How to extract table rows when some cells contain multiple lines in them (merging rows)?
AlgoDocs was designed to handle data extraction from tables of any complexities. One of such complex situations is the case with cells having multiple lines. These multiple lines in a cell are actually a single row. Therefore, AlgoDocs offers ‘Merge Rows’ filter for such cases. Consider an example table below that describes this scenario. The ‘Description’ column contains multiple lines per every row in a table. Therefore, we need to transform these multiple lines into a single line when extracting table rows.
First, we start by placing column splitters as shown below. Then, we click on ‘Extract‘ button.

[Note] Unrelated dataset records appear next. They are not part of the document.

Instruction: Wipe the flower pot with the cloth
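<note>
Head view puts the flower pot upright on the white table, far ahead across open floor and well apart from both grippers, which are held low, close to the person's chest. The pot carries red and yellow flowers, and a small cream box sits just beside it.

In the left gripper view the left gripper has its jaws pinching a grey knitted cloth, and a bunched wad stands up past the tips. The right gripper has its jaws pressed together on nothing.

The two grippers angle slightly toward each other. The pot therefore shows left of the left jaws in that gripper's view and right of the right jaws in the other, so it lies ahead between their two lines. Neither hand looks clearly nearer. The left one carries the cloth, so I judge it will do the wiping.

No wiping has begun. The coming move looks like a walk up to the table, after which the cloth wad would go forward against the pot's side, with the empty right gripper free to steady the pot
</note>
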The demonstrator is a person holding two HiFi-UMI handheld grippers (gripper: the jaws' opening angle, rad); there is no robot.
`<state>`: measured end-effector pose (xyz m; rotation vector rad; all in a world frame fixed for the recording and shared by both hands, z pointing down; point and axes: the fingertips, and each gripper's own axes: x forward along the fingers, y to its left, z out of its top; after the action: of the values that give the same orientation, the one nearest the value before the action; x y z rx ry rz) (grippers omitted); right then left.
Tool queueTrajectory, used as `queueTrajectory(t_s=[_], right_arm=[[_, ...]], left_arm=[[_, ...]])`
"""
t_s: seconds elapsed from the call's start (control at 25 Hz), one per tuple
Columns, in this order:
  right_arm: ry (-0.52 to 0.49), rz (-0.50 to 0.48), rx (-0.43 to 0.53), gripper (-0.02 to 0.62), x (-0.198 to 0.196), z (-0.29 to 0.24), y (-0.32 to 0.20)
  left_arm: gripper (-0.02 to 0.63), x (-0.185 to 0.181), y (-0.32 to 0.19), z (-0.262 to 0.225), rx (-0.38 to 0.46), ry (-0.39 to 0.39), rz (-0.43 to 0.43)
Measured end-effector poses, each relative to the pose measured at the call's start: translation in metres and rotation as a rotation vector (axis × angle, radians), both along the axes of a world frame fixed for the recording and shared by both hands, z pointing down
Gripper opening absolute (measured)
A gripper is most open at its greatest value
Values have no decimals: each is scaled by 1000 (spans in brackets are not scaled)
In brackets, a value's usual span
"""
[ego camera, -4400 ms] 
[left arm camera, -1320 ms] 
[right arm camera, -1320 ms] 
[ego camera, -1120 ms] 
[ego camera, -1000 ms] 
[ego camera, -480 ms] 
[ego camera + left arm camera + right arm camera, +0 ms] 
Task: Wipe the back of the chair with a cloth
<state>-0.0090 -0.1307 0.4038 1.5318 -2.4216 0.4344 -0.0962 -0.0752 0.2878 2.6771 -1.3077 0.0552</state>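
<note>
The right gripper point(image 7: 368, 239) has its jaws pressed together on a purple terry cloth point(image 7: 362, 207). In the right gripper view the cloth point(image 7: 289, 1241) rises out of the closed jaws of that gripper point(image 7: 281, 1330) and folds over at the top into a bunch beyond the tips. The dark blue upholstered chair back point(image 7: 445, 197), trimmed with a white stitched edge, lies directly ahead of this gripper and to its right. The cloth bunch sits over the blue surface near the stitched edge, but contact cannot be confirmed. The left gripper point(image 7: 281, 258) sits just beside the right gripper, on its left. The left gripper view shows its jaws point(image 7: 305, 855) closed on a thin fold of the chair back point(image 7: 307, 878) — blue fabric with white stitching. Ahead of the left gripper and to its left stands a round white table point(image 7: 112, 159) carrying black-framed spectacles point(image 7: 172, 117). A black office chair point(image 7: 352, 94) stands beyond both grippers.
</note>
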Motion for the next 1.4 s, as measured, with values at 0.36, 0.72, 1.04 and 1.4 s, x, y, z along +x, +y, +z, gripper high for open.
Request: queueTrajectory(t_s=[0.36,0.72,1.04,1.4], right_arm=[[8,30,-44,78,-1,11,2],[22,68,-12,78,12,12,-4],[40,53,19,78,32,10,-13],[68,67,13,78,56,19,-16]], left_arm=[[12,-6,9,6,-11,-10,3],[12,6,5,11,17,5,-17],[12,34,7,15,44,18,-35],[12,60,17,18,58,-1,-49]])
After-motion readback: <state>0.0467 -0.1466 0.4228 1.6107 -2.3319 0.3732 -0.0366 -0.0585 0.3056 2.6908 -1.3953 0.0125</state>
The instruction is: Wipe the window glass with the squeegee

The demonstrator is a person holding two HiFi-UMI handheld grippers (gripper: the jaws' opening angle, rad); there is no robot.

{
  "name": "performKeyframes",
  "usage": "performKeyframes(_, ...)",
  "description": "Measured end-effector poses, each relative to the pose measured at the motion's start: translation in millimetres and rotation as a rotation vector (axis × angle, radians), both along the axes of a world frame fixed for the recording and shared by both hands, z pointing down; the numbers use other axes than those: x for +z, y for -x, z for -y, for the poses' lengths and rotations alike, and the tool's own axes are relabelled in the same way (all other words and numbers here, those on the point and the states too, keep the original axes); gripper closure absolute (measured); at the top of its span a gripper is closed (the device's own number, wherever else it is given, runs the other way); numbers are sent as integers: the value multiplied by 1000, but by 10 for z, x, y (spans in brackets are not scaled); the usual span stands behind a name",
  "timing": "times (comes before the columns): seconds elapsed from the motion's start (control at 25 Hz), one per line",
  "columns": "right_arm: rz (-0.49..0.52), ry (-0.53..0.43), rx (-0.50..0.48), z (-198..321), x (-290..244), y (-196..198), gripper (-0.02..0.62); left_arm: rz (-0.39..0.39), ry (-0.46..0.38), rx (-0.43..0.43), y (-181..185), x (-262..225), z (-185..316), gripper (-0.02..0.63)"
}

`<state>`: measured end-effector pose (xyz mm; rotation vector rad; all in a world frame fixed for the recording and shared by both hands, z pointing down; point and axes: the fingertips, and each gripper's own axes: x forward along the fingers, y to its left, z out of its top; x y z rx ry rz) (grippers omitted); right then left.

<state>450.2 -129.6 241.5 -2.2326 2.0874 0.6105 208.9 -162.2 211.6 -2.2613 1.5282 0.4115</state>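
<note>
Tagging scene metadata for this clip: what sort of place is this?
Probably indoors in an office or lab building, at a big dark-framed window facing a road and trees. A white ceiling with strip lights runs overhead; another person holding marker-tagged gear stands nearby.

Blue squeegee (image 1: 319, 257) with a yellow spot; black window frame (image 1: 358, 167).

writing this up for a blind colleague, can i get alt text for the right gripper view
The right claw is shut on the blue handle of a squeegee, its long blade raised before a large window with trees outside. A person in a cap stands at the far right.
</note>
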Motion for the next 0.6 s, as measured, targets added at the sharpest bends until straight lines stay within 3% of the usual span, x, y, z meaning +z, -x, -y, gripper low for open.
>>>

After clicking on ‘Extract‘ button AlgoDocs will extract all data from the document and turn it into 5 columns table. Then we proceed with defining the beginning and the end of our table rows we want to extract. Therefore, we apply ‘Keep Section‘ filter by clicking ‘Add Filter‘ ‘Alter Rows‘ ‘Keep Section‘ and select ‘With Condition’ option to specify the start and end of the table section as shown below.
Next step is to merge the rows and have all rows begin with the date in the first column. Therefore, we apply ‘Merge Rows’ filter by clicking ‘Add Filter‘ ‘Alter Rows‘ ‘Merge Rows‘. Inside this filter we can use ‘Where column 1 has a value‘ condition which meets our requirements and our final table will look as shown below.
Note that we could use many other ways for merging the rows. For example, the following condition with RegEx pattern could also be used inside the ‘Merge Rows‘ filter.
As a final optional step we can set the column headers of our extracted table by clicking ‘Add Filter‘ ‘Alter Columns‘ ‘Set Column Headers‘.